YOUR GOAL | Filter the listing below, keeping every line that holds "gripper".

STORED DATA |
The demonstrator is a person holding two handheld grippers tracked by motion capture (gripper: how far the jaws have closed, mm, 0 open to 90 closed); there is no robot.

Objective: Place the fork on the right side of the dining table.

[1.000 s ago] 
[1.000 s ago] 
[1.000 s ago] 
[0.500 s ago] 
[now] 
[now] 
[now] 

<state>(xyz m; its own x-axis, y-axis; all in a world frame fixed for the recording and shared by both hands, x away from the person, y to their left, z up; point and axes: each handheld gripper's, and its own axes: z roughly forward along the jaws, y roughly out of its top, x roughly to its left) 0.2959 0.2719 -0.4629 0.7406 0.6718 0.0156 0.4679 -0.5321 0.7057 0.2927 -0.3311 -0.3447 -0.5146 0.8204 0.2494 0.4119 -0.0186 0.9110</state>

WRITTEN RESPONSE |
The demonstrator is a person holding two handheld grippers tracked by motion capture (gripper: how far the jaws have closed, mm, 0 open to 90 closed); there is no robot.
<state>(xyz m; its own x-axis, y-axis; all in a world frame fixed for the recording and shared by both hands, x away from the person, y to their left, z up; point and axes: each handheld gripper's, and its own axes: z roughly forward along the jaws, y roughly out of its top, x roughly to its left) 0.2959 0.2719 -0.4629 0.7406 0.6718 0.0156 0.4679 -0.5321 0.7057 0.2927 -0.3311 -0.3447 -0.5146 0.8204 0.2494 0.4119 -0.0186 0.9110</state>

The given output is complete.